Visit additional Tabor Communication Publications
June 10, 2008
This week's achievement of the Linpack petaflop milestone by the IBM Roadrunner was widely predicted, but nonetheless, impressive. Last year at this time, the number one system was Lawrence Livemore's Blue Gene/L at 280 teraflops, and only two other systems -- the Cray XT4/XT3 supercomputer at Oak Ridge and the Cray Red Storm system at Sandia -- made it past 100 teraflops. In fact, the raw computation power of the Roadrunner exceeds the aggregate performance of the top 10 system in June 2007.

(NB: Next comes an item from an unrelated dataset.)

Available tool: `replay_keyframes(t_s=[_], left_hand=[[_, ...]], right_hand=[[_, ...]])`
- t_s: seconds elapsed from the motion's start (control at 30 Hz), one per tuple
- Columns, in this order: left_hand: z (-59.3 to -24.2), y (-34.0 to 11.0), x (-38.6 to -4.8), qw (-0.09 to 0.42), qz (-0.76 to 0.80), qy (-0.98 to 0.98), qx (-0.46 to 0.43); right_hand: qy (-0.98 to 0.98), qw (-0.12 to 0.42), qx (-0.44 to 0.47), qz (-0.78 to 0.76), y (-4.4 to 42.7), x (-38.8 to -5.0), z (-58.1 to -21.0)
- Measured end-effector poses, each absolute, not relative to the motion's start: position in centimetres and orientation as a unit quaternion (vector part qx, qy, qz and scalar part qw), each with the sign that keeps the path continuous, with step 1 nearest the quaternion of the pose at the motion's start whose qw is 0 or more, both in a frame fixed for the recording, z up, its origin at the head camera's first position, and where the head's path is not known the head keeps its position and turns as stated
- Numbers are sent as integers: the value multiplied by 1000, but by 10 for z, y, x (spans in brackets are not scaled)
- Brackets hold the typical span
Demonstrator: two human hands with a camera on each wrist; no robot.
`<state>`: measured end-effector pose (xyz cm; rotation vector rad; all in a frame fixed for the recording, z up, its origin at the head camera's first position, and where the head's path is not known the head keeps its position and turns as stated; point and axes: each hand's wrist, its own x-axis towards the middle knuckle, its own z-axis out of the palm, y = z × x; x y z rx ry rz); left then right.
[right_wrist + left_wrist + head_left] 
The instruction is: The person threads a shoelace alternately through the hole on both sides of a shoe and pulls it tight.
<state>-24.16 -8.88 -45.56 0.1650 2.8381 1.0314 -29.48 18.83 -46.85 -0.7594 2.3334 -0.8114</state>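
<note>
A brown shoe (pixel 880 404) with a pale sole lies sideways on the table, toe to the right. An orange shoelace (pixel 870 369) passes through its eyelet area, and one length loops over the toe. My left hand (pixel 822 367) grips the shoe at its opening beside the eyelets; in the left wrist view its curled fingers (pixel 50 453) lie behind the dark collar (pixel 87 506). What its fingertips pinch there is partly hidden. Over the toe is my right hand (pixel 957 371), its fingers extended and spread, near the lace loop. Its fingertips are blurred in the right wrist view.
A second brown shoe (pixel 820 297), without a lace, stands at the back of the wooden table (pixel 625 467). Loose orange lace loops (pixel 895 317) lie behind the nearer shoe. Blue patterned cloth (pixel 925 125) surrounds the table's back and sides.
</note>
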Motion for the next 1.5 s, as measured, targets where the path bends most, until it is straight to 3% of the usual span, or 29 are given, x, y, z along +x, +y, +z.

The nearly insatiable demand for supercomputing power has driven a remarkable increase in HPC capability over the last decade and a half. During this time the computational performance of the top systems have increased at a rate of 1000x for every 10 years. As I mentioned in Monday's Roadrunner coverage, that pace of increase is an order of magnitude greater than that reflected by Moore's Law. Today, Moore's Law is contributing relatively little to processor speed increases; it's being used to add more cores. But even if the chip real estate dedicated to cores scales proportionally as transistors shrink, (which is probably not the case since the memory bandwidth bottleneck encourages larger on-chip caches), that would only yield about a 100x increase in raw performance every 10 years.
Which explains why clusters and supercomputers are scaling both up (more processors and cores) and out (more nodes). But, even ignoring the software challenges of distributing applications over more and more CPUs, just jamming additional commodity processors into a system runs up against physical constraints like power and space, not to mention system cost. It is significant that the first petaflop system was not an x86 cluster.
All of this explains the HPC community's current obsession with hardware accelerators -- FPGA, GPU, Cell, ClearSpeed and vector processors. While not general-purpose in nature, these accelerators offer a lot of computational power in a small, cheap, and energy-efficient package.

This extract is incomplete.